_TRY IT_:
Keep only the lines that hold the string "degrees", filtering out the rest of the entries below.

(Items from a dataset)
++++++++++

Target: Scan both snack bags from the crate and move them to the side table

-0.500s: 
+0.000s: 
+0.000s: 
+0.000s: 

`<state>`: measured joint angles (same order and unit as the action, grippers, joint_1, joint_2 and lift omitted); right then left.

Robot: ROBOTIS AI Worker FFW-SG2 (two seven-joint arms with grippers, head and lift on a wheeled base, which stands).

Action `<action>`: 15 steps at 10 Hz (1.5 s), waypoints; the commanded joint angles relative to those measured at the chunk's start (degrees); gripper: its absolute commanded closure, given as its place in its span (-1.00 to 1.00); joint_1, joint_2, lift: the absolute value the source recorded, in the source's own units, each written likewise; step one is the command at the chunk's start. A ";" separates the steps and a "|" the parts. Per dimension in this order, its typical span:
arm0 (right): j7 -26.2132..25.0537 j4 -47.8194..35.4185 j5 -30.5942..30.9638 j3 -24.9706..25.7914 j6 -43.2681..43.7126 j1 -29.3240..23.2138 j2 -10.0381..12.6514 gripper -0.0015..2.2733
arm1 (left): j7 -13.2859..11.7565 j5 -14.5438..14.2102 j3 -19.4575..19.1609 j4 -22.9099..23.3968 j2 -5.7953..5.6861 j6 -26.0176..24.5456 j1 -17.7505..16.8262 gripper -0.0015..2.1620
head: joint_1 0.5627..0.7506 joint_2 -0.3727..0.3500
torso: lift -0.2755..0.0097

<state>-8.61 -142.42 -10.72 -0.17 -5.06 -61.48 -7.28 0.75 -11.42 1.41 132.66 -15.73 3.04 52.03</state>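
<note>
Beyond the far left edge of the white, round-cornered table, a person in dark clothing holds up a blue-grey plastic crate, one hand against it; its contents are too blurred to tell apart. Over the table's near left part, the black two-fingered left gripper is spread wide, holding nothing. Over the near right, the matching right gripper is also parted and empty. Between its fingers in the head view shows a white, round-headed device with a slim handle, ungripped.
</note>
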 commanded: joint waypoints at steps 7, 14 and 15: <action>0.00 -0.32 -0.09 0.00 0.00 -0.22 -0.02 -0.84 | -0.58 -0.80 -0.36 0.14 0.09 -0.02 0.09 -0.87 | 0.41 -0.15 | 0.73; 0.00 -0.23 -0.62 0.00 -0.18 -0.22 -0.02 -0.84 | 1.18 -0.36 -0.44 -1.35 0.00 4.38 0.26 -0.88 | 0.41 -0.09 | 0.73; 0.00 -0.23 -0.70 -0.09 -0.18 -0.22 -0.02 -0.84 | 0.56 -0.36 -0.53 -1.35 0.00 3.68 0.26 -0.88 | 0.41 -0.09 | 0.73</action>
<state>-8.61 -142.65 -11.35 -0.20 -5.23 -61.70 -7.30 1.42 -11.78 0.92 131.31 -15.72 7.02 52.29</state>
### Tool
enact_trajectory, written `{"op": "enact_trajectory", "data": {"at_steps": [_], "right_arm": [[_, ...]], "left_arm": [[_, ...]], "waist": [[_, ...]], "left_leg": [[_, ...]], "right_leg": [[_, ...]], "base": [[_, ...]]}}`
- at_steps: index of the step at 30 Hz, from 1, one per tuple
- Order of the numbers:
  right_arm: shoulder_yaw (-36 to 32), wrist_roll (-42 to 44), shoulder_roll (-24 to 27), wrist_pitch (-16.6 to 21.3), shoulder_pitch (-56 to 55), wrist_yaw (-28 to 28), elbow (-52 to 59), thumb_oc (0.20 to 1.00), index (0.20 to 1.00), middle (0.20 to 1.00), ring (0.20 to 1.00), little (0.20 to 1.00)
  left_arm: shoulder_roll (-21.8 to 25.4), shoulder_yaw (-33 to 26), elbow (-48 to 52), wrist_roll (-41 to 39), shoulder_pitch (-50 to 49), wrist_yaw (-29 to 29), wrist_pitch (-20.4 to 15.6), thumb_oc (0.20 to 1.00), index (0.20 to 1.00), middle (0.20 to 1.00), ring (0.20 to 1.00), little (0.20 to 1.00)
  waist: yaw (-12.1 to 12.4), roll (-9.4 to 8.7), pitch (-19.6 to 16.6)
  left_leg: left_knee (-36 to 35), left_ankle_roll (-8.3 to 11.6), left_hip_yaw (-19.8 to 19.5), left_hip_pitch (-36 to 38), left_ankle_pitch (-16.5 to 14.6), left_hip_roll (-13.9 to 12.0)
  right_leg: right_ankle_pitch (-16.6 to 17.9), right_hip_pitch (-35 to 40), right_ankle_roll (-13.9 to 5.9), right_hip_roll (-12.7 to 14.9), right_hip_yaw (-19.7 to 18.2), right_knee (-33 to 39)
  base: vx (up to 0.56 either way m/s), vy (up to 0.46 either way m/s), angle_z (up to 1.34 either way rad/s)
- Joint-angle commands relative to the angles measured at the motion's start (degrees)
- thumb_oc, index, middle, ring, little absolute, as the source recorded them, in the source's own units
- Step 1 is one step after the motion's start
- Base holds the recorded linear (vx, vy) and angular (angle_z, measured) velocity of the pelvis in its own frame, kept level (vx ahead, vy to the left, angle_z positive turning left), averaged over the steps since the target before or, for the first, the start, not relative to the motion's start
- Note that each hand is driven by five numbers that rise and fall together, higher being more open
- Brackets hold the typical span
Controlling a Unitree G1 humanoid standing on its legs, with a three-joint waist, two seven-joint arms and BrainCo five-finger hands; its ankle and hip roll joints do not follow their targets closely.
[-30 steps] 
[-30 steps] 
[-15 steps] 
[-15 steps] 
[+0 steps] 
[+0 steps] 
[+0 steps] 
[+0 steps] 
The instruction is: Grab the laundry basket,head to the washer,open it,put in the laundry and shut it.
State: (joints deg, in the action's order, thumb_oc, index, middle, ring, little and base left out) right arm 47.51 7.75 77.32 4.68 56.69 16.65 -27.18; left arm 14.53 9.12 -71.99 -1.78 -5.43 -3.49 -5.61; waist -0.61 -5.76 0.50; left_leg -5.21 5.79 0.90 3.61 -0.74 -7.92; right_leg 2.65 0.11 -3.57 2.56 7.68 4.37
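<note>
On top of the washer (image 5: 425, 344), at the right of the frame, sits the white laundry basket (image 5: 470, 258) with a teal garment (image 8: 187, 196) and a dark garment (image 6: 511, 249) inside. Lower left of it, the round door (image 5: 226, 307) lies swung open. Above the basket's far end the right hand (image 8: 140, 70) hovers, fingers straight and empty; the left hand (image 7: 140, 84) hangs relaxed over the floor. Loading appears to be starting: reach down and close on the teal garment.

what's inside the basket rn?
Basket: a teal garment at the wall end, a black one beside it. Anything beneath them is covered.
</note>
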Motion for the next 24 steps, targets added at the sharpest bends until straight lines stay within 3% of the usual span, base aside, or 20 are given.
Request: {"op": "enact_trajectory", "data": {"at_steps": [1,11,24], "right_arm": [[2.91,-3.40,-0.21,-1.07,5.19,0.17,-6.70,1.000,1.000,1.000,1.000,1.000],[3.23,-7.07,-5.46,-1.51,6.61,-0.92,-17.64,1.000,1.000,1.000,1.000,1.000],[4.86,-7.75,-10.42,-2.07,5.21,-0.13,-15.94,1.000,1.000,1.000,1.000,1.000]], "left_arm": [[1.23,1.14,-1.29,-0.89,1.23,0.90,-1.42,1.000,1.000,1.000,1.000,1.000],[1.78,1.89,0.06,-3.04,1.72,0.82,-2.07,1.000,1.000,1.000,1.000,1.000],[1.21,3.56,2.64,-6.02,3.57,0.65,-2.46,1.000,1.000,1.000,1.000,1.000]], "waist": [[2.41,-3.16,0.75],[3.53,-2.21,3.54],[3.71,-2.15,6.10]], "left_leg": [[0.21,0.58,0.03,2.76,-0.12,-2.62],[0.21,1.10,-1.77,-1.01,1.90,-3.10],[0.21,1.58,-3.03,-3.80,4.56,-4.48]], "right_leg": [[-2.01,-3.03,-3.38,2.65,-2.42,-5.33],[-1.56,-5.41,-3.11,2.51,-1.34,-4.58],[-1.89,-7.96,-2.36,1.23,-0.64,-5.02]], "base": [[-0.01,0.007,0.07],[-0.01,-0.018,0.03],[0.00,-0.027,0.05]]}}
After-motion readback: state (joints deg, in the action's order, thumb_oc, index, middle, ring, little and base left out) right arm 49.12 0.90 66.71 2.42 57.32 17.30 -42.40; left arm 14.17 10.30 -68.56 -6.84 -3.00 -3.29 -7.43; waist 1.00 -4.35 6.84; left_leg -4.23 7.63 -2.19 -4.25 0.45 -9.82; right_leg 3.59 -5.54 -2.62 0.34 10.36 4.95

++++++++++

_EXERCISE RESPONSE_:
Action `<action>`: 15 steps at 10 Hz (1.5 s), waypoints; the commanded joint angles relative to those measured at the chunk's start (degrees); gripper: its absolute commanded closure, given as its place in its span (-1.00 to 1.00); joint_1, joint_2, lift: the absolute value the source recorded, in the source's own units, each written likewise; step one is the command at the chunk's start. A ";" separates the steps and a "|" the parts. Per dimension in this order, its typical span:
- Joint-angle commands relative to the angles measured at the motion's start (degrees)

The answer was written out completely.